__Exercise objective__: Transcribe the data below verbatim from the line with "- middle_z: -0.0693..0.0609" to the line with "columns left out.". Include both of those lines.

__Dataset section__:
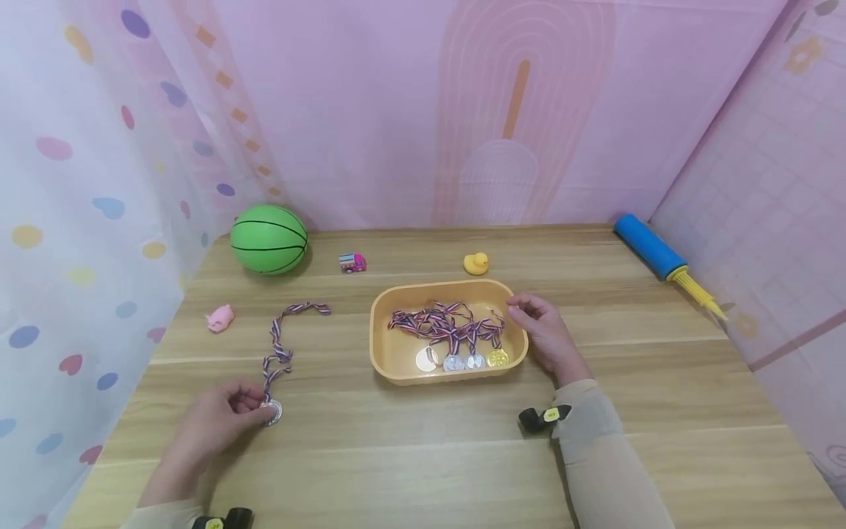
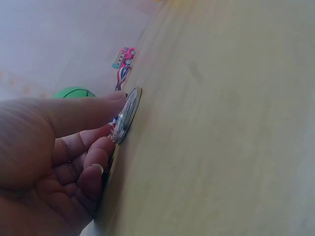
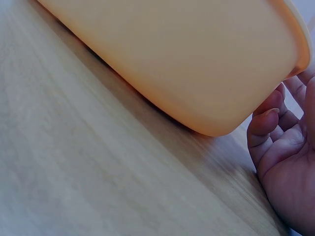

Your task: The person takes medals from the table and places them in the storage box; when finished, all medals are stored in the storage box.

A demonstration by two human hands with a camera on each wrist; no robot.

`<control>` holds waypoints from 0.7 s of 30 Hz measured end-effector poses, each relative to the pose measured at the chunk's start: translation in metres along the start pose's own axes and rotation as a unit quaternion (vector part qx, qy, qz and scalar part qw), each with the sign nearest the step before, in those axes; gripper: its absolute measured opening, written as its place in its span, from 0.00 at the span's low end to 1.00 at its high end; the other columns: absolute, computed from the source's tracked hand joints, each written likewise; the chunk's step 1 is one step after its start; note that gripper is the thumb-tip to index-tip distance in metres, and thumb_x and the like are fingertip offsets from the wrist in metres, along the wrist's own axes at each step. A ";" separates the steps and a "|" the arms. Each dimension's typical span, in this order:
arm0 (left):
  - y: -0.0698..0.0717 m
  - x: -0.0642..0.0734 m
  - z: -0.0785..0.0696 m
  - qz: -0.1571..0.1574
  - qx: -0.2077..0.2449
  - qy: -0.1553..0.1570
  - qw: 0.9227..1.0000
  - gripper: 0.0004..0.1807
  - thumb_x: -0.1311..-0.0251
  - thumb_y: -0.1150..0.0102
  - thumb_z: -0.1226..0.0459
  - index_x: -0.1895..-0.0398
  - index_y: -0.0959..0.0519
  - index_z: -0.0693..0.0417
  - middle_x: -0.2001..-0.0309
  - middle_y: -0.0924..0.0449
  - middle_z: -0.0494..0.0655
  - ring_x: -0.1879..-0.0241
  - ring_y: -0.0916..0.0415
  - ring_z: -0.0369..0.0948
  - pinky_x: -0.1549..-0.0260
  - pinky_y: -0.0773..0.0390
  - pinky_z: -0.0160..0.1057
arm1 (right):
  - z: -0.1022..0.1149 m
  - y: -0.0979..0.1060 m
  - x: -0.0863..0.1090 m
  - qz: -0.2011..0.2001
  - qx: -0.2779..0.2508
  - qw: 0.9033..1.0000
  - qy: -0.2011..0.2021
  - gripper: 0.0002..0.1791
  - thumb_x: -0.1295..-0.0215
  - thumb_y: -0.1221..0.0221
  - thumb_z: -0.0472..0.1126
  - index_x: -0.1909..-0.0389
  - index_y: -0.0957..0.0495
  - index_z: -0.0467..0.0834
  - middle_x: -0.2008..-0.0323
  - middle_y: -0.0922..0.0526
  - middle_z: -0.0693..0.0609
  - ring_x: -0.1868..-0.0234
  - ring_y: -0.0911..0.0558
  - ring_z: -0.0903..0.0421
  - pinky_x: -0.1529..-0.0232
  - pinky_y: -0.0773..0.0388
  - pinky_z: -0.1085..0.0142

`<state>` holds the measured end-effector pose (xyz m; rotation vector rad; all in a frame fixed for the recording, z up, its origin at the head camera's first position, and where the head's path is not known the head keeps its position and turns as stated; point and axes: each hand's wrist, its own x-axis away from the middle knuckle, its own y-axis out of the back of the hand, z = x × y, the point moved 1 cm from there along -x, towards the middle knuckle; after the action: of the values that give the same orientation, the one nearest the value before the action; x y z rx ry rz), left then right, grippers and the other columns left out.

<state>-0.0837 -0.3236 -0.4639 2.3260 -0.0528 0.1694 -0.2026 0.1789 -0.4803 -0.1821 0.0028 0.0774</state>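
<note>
At the left, my left hand [image 1: 225, 415] pinches a silver medal [image 1: 273, 416] by its edge, thumb on its face and curled fingers beside it. The medal's striped ribbon [image 1: 276, 338] trails away over the table. In the left wrist view the medal [image 2: 129, 114] stands tilted near the tabletop. My right hand [image 1: 547, 334] grips the right rim of a yellow-orange plastic basket [image 1: 375, 345], with the thumb over the rim and the other fingers outside. Inside lie several medals, silver ones [image 1: 453, 362] and a gold one [image 1: 498, 358], with tangled ribbons [image 1: 439, 323].
A green ball [image 1: 269, 239], a small toy truck [image 1: 352, 263] and a yellow rubber duck [image 1: 476, 264] stand along the back. A pink toy pig [image 1: 220, 318] lies at the left. At the right back edge is a blue hand pump [image 1: 651, 246] with a yellow nozzle.
</note>
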 end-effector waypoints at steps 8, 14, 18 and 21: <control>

__Response below__:
  - middle_z: -0.0693..0.0609
  - ring_x: -0.1868..-0.0234
  - ring_y: -0.0911..0.0558
  - ring_z: -0.0903..0.0421
  - pinky_x: -0.1529..-0.0232
  - pinky_y: -0.0773..0.0388
  - pinky_z: -0.1085..0.0142

`<state>` holds the measured end-effector pose (xyz m; rotation vector rad; all in a frame fixed for the recording, z up, its origin at the head camera's first position, and where the head's path is not known the head keeps its position and turns as stated; point and axes: each hand's wrist, its own x-axis away from the middle knuckle, its own y-axis out of the back of the hand, z = x × y, the point moved 1 cm from there along -x, towards the middle knuckle; after the action: of the values that give the same orientation, the one nearest the value before the action; x y z rx ry rz), left then right, grippers and the other columns left out.

The answer has been fully written out.